Just under four minutes after Eldar occupied pilot's seat, this caused the flight computer to switch the plane's ailerons to manual control, while maintaining control over the other flight systems. Eldar was now in partial control of the aircraft.[14][15] A silent indicator light came on to alert the pilots to this partial disengagement. The pilots, who had previously flown Soviet-designed planes that had audible warning signals, apparently failed to notice it.[16]
Eldar was the first to notice a problem, when he observed that the plane was banking right. Shortly after, the flight path indicator changed to show the new flight path of the aircraft as it turned. Since the turn was continuous, the resulting predicted flight path drawn on screen was a 180° turn. This indication is similar to those shown when in a holding pattern, where a 180° turn is required to remain in a stable position. This confused the pilots for nine seconds, during which time the plane banked past a 45° angle to almost 90°, steeper than the design allowed. The A310 cannot turn this steeply while maintaining altitude, and the plane started to descend quickly. The increased g-forces on the pilots and crew made regaining control extremely difficult for them. The autopilot, which no longer controlled the ailerons, used its other controls to compensate, pitching the nose up and increasing thrust. As a result, the plane began to stall; the autopilot, unable to cope, disengaged completely. A second, larger indicator light came on to alert the pilots of the complete disengagement, and this time they did notice it. At the same time, the autopilot's display screen went blank. To recover from the stall, an automatic system lowered the nose and put the plane into a nosedive.[6] The reduced g-forces enabled Kudrinsky to retake his seat. Piskaryov then managed to pull out of the dive, but over-corrected, putting the plane in an almost vertical ascent, again stalling the plane, causing the plane to enter a spin. During the spin, Kudrinsky managed to almost recover the plane, but he pulled back too aggressively, causing their speed to drop, and then a rudder input sent the plane into a second spin, only this time they entered a flat spin. Although Kudrinsky and Piskaryov managed to regain control again and leveled out the wings, they did not know how far they had descended during the crisis and their altitude by then was too low to recover. The plane crashed at 00:58 in a flat attitude at high vertical speed, estimated at 70 m/s (140 kn; 160 mph; 250 km/h).[17] All 75 occupants died on impact.[7][18]

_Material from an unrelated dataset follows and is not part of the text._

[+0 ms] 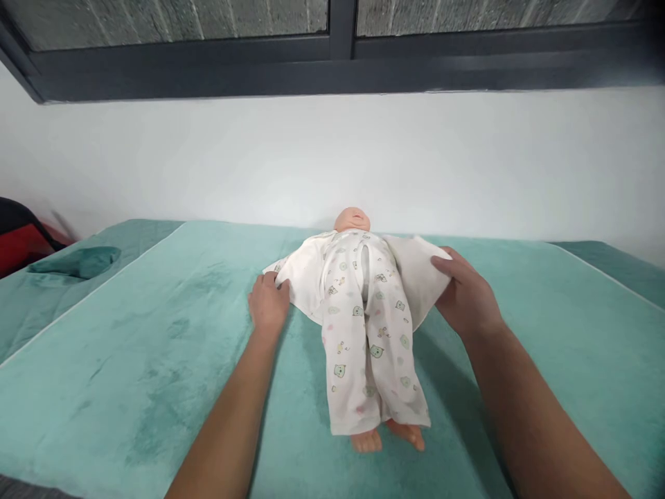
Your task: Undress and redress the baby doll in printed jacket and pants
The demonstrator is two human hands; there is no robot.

The aircraft crashed with its landing gear up, and all passengers had been prepared for an emergency, as they were strapped into their seats.[17] No distress calls were made before the crash.[3] Despite the struggles of both pilots to save the aircraft, it was later concluded that if they had simply let go of the control column after the first spin, aerodynamic principles would have caused the plane to return to level flight, thus preventing the crash.[18] There was no evidence of a technical failure in the plane.[11][19]